Bernie Sanders et Alexandria Ocasio-Cortez Au front « contre l’oligarchie »
PHOTO DAVID ZALUBOWSKI, ARCHIVES ASSOCIATED PRESS
Bernie Sanders et Alexandria Ocasio-Cortez lors d’un rassemblement partisan vendredi dernier à Denver, au Colorado
« Vous envoyez un message profond partout dans le monde », a dit Bernie Sanders devant un parterre de partisans réunis vendredi dernier à Denver. « Le monde entier regarde et veut savoir ce que le peuple américain fera pour se tenir debout contre le trumpisme, l’oligarchie et l’autoritarisme. »
Publié à 7 h 00
](La Presse | Janie Gosselin)
On entend la foule acclamer le sénateur du Vermont, dans la vidéo retransmise sur les réseaux sociaux.
À 83 ans, le politicien aux cheveux blancs en bataille mène l’une des luttes les plus visibles contre l’administration Trump, avec sa tournée « Se battre contre l’oligarchie ». Du 20 au 22 mars, il s’est arrêté dans cinq villes du Nevada, de l’Arizona et du Colorado avec l’élue Alexandria Ocasio-Cortez, de la Chambre des représentants, connue sous le sigle AOC.
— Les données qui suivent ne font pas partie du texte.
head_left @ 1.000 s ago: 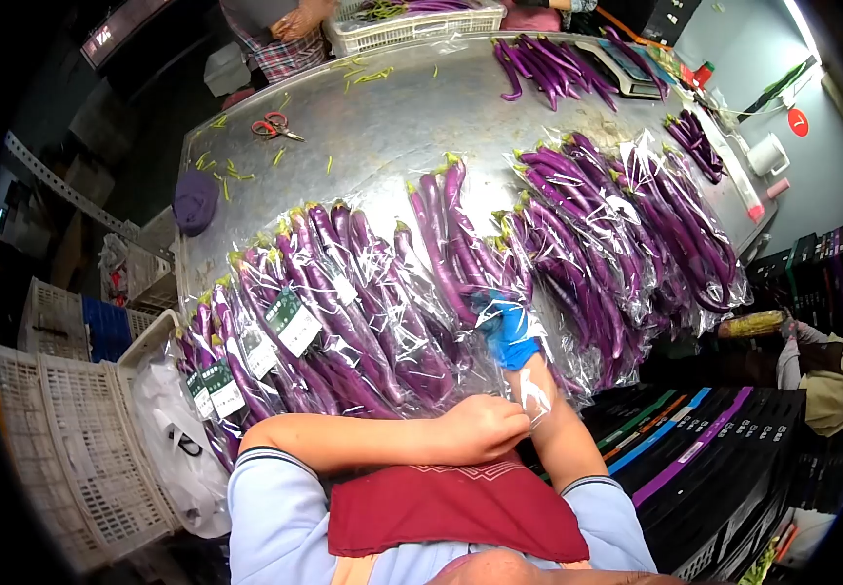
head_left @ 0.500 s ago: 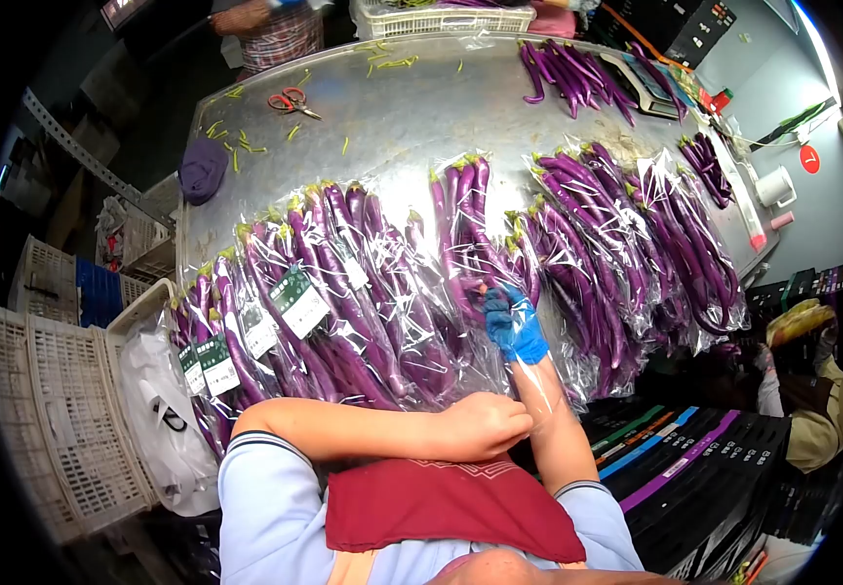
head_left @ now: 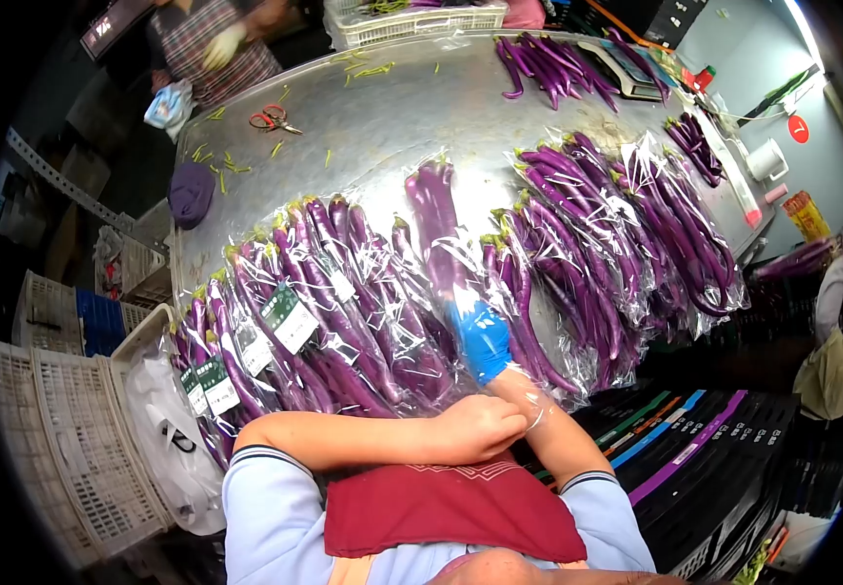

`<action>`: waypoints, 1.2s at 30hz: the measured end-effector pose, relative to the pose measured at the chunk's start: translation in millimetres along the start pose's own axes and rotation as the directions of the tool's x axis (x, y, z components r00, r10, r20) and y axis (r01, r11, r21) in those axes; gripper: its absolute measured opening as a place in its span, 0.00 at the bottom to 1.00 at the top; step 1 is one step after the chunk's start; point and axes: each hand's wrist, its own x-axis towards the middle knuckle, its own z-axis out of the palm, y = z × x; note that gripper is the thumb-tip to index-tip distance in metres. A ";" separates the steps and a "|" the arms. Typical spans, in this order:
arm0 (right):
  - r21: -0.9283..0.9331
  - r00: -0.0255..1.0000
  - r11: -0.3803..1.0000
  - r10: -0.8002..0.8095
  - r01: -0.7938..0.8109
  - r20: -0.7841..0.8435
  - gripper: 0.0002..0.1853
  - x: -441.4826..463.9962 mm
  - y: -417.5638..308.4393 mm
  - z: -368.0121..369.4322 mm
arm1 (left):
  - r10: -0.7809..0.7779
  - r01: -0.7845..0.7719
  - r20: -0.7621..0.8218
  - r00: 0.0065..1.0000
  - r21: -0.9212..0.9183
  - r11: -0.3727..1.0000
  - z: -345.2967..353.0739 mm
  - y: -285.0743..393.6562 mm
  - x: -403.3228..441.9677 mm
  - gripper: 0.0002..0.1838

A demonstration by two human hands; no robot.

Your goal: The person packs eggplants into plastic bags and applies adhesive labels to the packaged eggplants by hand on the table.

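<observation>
Right hand (head_left: 481,336), blue-gloved, is reaching into a clear bag (head_left: 535,398) and meeting the lower end of a bunch of long purple eggplants (head_left: 433,210). Fingers are partly hidden by film and glare; cannot tell how far they are closing. Left hand (head_left: 483,427), bare, is clenching, fingertips pinching the bag's mouth by the right wrist. The bunch is lying ahead of the right hand, inside the film, on the metal table (head_left: 363,122).

Left of the grip: bagged eggplants (head_left: 319,302) are lying side by side, a few carrying green-and-white labels (head_left: 291,319). Right of it: more bagged eggplants (head_left: 587,234) are overlapping in a pile.

Farther ahead: red-handled scissors (head_left: 273,119) and green trimmings (head_left: 372,71) are lying on the metal, ahead and left. Purple cloth bundle (head_left: 191,193) is sitting at the left edge. Loose eggplants (head_left: 550,66) are lying ahead and right, next to a scale (head_left: 626,73). White mug (head_left: 766,159) is standing past the right-hand pile.

Room: co-worker in a checked garment (head_left: 209,54) is standing beyond the far left edge; white crate (head_left: 416,23) is sitting at the far edge. White slatted crates (head_left: 75,439) are standing low left of the grip, black crates with coloured strips (head_left: 714,468) low right.
</observation>
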 end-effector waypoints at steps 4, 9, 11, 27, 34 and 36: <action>0.048 0.999 0.998 -0.044 0.043 0.018 0.12 -3.9 -3.8 11.9 | 0.015 -0.016 -0.020 1.000 -0.026 1.000 -3.8 2.3 4.1 0.07; 0.210 1.000 0.978 -0.007 0.006 0.005 0.12 0.5 6.7 16.2 | -0.004 0.003 -0.014 1.000 -0.029 1.000 -3.0 2.5 4.0 0.07; 0.334 0.997 0.940 0.081 -0.071 -0.017 0.13 5.3 23.4 24.0 | 0.020 -0.020 -0.015 1.000 -0.032 0.999 -6.1 4.8 5.6 0.07; 0.172 0.978 0.978 0.088 -0.121 0.187 0.34 45.4 34.8 19.1 | 0.018 -0.024 -0.195 0.981 -0.028 0.999 -22.6 8.2 13.6 0.06; 0.771 0.969 0.604 0.236 -0.201 0.068 0.29 48.9 35.6 32.3 | 0.010 -0.026 -0.183 0.983 -0.083 0.996 -20.2 13.5 11.7 0.06; 0.928 0.918 -0.324 0.282 -0.184 0.280 0.28 45.0 16.3 17.6 | 0.033 -0.047 -0.156 0.987 -0.090 0.995 -15.9 11.1 12.7 0.06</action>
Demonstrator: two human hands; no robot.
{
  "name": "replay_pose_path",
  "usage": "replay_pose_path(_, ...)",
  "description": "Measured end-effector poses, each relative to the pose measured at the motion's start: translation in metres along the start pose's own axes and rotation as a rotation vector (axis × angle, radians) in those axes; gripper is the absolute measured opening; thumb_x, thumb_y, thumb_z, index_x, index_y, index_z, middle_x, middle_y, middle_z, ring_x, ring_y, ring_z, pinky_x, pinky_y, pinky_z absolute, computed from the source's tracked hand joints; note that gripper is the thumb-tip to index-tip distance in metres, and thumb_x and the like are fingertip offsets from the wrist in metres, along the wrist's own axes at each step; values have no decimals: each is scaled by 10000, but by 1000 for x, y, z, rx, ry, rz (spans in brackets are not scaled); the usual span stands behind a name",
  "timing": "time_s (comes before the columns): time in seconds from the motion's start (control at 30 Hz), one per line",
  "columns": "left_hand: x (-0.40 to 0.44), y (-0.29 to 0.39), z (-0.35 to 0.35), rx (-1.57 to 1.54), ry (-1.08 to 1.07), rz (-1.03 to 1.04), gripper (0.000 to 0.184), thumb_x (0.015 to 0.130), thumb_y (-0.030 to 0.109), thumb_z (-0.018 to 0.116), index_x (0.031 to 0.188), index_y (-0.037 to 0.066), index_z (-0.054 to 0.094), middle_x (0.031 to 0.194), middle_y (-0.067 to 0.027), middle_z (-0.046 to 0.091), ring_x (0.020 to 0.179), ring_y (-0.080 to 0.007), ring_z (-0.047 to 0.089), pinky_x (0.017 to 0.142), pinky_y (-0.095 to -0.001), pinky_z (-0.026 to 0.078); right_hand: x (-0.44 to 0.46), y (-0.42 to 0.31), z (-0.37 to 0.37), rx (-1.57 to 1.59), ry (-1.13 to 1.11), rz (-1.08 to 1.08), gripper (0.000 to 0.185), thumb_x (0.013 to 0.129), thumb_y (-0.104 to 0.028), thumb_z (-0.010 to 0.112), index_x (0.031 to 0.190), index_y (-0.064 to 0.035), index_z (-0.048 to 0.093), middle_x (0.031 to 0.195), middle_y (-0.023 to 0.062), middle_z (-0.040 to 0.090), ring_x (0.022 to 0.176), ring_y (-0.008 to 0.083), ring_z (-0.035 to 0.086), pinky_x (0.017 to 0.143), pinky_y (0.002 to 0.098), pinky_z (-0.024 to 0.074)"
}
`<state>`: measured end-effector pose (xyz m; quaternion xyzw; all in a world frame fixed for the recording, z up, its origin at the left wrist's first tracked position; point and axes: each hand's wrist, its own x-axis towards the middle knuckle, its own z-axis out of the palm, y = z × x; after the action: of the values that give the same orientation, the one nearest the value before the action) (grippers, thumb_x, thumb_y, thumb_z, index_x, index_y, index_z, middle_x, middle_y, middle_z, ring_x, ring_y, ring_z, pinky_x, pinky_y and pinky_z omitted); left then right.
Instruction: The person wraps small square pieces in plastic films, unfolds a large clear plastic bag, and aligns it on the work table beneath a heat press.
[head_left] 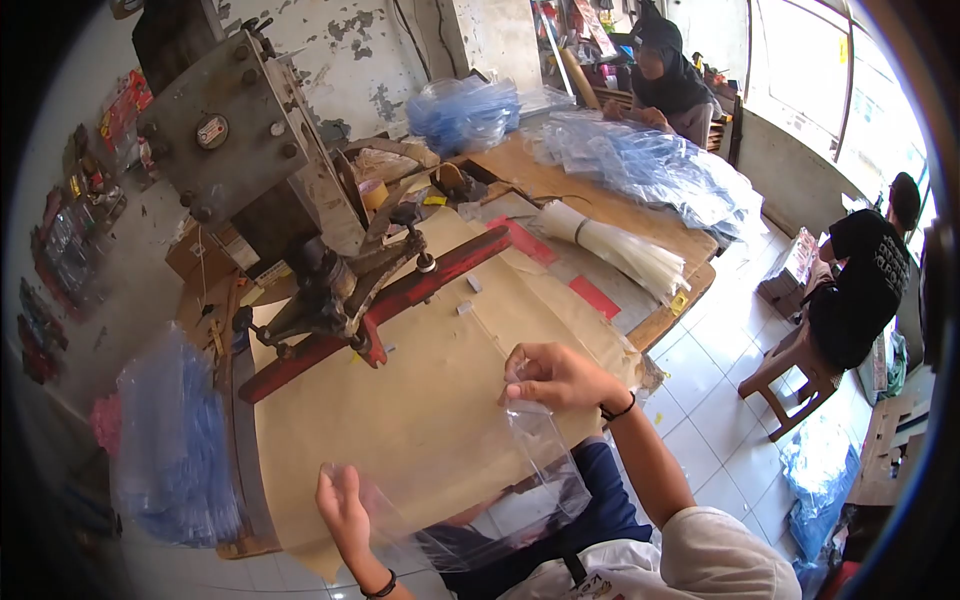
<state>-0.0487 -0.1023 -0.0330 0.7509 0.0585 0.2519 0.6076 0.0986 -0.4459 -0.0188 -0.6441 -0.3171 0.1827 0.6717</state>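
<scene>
Low in the frame, clear plastic [545, 445] lies between two hands. The right hand [560, 378] pinches its upper edge; the left hand's [345, 512] grip cannot be told. Uneven pull could crease it.

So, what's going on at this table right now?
The person's right hand pinches a clear plastic piece near the table's close edge. The left hand is at its other side, its grip unclear. Beyond them, a red bar sits above brown paper. Bluish plastic pieces are piled at left. Two other people are farther off, one seated on a stool.
</scene>
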Motion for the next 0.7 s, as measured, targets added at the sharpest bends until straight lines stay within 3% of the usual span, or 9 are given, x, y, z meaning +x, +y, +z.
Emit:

Quelque 86 000 personnes auraient participé à ces rassemblements, selon les organisateurs.
À la recherche d’un leader
Les militants démocrates cherchent à canaliser leur colère devant les coupes importantes de l’équipe d’Elon Musk, les nombreux décrets signés par le président – sans passer par les élus –, mais aussi ce qu’ils perçoivent comme une faiblesse des politiciens démocrates à Washington.
« Les voix progressistes, en particulier, veulent quelqu’un qui va se battre contre ce qu’elles voient comme une administration horrible », observe Michael Kazin, professeur à l’Université Georgetown, à Washington. « Elles cherchent un leadership, et Sanders a été un leader progressiste depuis, eh bien, toute sa vie », ajoute le spécialiste, qui a étudié l’histoire du Parti démocrate et des mouvements sociaux américains.
« [Bernie Sanders] est très influent auprès des électeurs, note Shanna Pearson-Merkowitz, de l’Université du Maryland. C’est intéressant, parce que je pense que la base du parti est plus libérale que la majorité des élus démocrates du Congrès. »
Longue carrière
Bernie Sanders et AOC partagent une vision, attirent les jeunes et sont actifs sur les réseaux sociaux, où ils profitent d’une audience de plusieurs millions d’abonnés.
Ils défendent les thèmes chers à M. Sanders depuis des décennies : accès aux soins de santé, droits des travailleurs, réduction des inégalités sociales.
Âgée de 35 ans, la représentante de l’État de New York n’était pas encore née quand l’octogénaire a fait son entrée en politique, devenant maire de Burlington en 1981. Il a ensuite été élu à la Chambre des représentants en 1990, puis au Sénat en 2006.
Comme indépendant, parce que contrairement à la perception populaire, Bernie Sanders n’est pas un élu démocrate, même s’il se joint aux caucus de la formation politique.
« Le parti l’a adopté comme l’un des siens, il refuse juste de mettre le maillot de l’équipe, en quelque sorte », illustre Rich Clark, de l’Université d’État du Vermont.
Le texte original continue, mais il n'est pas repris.